Bob Dole must be some kind of prophet.
Bob Dole must be some kind of prophet.
Not 72 hours after Fox News aired the former Republican leader's suggestion that the GOP put out a "closed for repairs" sign, Michele Bachmann announced that she's going out of business. Just like that, the Republican conglomerate got an unexpected chance to shutter one of the balkiest shops in its supply chain.
Bachmann, the Republican congresswoman from Minnesota who ran a tea party-backed presidential campaign in 2012, made her announcement in a video released in the wee hours of Wednesday morning containing her trademark mixture of bombast, paranoia and error.
The error came fairly late in her eight-minute, 40-second video. "I fully anticipate the mainstream liberal media to put a detrimental spin on my decision," she declared over vague synthesizer music.
Detrimental? Um, no. It's hard to see the mothballing of Michele as anything but unalloyed good news, for the party and the country.
Certainly, the media and late-night TV hosts will greatly miss the woman who declared that the American Revolution began in Concord, N.H., instead of Concord, Mass.; that the HPV vaccine causes mental retardation; that certain members of Congress are "anti-America"; that John Wayne came from her birthplace of Waterloo, Iowa (she confused him with serial killer John Wayne Gacy); that God created an earthquake and a hurricane to protest federal spending; that the U.S. government is plotting death panels, re-education camps and an IRS database of Americans' medical records; and that the feds could use census data to put people in internment camps.

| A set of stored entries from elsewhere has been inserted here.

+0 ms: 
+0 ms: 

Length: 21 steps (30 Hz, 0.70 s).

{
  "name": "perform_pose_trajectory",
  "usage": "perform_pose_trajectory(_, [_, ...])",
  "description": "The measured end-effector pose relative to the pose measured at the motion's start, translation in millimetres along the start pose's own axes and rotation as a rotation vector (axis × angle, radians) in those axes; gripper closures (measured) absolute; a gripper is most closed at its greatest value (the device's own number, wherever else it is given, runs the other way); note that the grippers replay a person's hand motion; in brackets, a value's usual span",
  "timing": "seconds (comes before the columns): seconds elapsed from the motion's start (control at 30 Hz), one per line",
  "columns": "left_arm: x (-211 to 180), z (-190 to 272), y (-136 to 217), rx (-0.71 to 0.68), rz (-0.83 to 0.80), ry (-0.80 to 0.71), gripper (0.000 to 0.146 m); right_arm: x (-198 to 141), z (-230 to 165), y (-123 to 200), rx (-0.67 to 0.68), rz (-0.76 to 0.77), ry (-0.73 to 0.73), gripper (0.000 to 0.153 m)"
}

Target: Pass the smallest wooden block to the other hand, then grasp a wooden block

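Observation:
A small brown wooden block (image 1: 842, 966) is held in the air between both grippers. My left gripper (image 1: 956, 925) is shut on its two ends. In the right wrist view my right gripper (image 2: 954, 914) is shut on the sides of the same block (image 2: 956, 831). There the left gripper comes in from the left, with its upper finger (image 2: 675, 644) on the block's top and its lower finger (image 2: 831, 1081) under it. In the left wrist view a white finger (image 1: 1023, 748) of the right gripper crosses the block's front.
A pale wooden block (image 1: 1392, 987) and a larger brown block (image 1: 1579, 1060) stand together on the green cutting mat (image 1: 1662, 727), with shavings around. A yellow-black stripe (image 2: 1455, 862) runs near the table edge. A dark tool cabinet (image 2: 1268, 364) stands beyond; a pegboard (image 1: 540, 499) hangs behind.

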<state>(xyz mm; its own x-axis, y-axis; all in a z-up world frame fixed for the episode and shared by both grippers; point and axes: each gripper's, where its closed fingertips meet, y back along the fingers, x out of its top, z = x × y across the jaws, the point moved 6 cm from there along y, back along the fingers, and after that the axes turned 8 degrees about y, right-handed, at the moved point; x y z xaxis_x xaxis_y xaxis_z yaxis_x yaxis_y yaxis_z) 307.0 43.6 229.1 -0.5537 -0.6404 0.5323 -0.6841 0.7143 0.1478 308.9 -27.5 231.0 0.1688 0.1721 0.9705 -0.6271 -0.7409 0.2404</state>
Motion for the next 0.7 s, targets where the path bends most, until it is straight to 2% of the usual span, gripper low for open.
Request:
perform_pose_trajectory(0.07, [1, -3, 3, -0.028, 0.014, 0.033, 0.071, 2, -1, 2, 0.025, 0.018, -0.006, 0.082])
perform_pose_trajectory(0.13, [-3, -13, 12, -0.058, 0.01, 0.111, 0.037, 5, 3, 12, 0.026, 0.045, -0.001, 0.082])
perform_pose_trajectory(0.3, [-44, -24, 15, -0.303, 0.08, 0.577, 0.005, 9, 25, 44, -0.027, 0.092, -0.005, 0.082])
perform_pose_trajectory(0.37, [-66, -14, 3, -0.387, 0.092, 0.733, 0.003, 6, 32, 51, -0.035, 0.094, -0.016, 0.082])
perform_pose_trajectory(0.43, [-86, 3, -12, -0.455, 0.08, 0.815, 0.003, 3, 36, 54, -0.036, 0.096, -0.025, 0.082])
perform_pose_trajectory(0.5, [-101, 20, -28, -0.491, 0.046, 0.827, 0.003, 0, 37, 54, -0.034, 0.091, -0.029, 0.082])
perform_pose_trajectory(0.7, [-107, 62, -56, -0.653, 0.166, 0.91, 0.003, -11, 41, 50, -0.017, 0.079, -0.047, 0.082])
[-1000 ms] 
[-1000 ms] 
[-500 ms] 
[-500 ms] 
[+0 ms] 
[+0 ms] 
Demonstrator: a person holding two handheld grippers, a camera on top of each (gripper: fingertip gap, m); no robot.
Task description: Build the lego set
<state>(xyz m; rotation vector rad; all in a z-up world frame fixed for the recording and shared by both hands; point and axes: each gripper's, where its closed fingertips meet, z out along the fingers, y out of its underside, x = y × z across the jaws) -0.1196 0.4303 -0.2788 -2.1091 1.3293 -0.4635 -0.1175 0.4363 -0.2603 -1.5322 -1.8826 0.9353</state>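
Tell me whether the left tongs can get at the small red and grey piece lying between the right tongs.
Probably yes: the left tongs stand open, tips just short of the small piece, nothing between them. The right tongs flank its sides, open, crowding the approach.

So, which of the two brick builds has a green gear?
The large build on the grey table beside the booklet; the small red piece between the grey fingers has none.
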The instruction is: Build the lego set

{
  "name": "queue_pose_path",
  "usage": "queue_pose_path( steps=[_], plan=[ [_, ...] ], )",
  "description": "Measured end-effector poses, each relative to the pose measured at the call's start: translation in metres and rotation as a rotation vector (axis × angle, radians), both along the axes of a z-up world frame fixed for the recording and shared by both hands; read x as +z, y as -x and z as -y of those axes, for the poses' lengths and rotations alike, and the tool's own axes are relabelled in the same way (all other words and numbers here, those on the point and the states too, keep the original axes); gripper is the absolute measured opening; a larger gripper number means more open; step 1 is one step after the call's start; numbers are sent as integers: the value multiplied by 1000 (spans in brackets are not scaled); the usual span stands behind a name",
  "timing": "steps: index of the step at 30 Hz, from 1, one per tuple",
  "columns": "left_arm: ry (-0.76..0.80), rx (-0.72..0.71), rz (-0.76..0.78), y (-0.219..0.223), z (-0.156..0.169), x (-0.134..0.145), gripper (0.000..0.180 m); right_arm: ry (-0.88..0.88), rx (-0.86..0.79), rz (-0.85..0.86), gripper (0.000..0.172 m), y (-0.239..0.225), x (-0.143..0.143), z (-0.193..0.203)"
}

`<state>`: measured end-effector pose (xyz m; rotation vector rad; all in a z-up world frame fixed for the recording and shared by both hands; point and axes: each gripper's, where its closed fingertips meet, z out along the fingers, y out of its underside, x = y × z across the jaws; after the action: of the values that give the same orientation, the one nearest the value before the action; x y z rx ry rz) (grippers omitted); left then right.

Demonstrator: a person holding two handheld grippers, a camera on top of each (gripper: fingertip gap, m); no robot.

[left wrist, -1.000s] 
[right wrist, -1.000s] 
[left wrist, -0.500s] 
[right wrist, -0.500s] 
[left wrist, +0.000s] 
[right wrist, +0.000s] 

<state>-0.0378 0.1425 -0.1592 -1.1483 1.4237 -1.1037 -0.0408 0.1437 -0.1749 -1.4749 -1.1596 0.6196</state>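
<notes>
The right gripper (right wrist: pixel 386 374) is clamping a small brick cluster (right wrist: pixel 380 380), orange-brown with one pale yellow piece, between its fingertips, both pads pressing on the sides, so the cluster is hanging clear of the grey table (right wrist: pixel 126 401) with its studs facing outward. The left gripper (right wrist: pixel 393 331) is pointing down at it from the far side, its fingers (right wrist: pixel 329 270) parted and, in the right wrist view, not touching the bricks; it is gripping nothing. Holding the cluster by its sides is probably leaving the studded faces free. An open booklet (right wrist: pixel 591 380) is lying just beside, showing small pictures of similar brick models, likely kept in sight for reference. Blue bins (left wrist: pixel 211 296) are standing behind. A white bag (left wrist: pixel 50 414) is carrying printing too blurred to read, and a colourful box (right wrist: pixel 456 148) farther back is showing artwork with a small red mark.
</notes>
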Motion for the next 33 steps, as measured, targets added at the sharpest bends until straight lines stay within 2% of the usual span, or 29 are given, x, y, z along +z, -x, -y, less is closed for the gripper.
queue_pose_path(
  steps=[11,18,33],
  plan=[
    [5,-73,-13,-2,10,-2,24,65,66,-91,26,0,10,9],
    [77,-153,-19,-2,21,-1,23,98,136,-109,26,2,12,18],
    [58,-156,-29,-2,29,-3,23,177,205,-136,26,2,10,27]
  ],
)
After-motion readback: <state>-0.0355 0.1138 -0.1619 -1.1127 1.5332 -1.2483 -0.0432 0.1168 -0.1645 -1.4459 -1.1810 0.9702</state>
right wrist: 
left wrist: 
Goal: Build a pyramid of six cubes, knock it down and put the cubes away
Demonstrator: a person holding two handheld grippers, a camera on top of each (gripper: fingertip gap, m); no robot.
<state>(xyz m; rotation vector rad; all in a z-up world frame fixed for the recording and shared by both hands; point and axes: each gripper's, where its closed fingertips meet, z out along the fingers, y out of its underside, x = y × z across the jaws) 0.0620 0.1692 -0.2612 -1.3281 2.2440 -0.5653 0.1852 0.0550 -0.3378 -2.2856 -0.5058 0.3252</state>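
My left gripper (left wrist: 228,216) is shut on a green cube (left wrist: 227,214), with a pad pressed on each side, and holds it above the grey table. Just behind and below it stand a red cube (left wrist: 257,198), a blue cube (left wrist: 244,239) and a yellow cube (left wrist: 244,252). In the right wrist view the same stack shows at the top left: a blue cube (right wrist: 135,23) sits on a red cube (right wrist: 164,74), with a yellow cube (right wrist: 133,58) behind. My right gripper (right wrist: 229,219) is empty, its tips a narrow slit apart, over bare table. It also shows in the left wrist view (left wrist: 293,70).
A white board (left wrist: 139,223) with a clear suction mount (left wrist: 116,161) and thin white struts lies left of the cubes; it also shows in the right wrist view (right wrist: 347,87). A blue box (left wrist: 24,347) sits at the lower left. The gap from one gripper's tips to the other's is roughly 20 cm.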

Whether she was calling President Obama a socialist, misplacing John Quincy Adams in history as a "Founding Father," or wishing Elvis Presley a "happy birthday" on the anniversary of his death, Bachmann frequently furnished evidence for her claim that God had called her to run for president — if only to provide comic relief.
But for all her entertainment value, Bachmann has done more than any other elected official to inject false claims into the national debate, contributing to a culture in which many conservatives detach themselves from reality. A study by the nonpartisan Center for Media and Public Affairs this week based on data from PolitiFact.com found that Republicans' claims in recent months are three times more likely to be false than those of Democrats. The Washington Post's fact checker, Glenn Kessler, found that Bachmann told a higher percentage of whoppers than any other lawmaker.
Bachmann also has been one of the most prominent practitioners of the obstinacy Dole was talking about in his interview with Chris Wallace. "It seems to be almost unreal that we can't get together on a budget or legislation," the elder statesman said. Arguing that even Ronald Reagan would be unwelcome in today's GOP, Dole warned that "the country is going to suffer" from the refusal to compromise.
As if in response, Bachmann's farewell video was a celebration of her refusal to budge from her "core of conviction" on conservative causes. "I will continue to work vehemently and robustly to fight back against what most in the other party want to do," she vowed.
The good news is voters appear to be tiring of this approach, a sentiment Bachmann addressed defensively in her announcement. "Be assured my decision was not in any way influenced by any concerns about my being re-elected to Congress," protested Bachmann, who would have faced a rematch against the Democrat she beat by just 1.2 percentage points in a district Mitt Romney won easily.
"And rest assured," she continued, "this decision was not impacted in any way by the recent inquiries (by the FBI, the Federal Election Commission and the Office of Congressional Ethics) into the activities of my former presidential campaign or my former presidential staff."
Of course not.
Bachmann smiled directly into the camera throughout her video, avoiding that off-center stare that caused ridicule of her televised response to Obama's 2011 State of the Union address. Soft, slow music, with a sound not unlike a church bell tolling, played as she began her announcement.
After a recitation of her accomplishments (she attended Margaret Thatcher's funeral, criticized "this administration's despicable treatment" of Israel and "called out the Muslim jihad terrorists for who they are") she thanked God and family. The bell tolled a final time as the video faded to black — and so, too, did the career of a lawmaker unlike any other this country has seen since the shot heard around the world was fired in New Hampshire.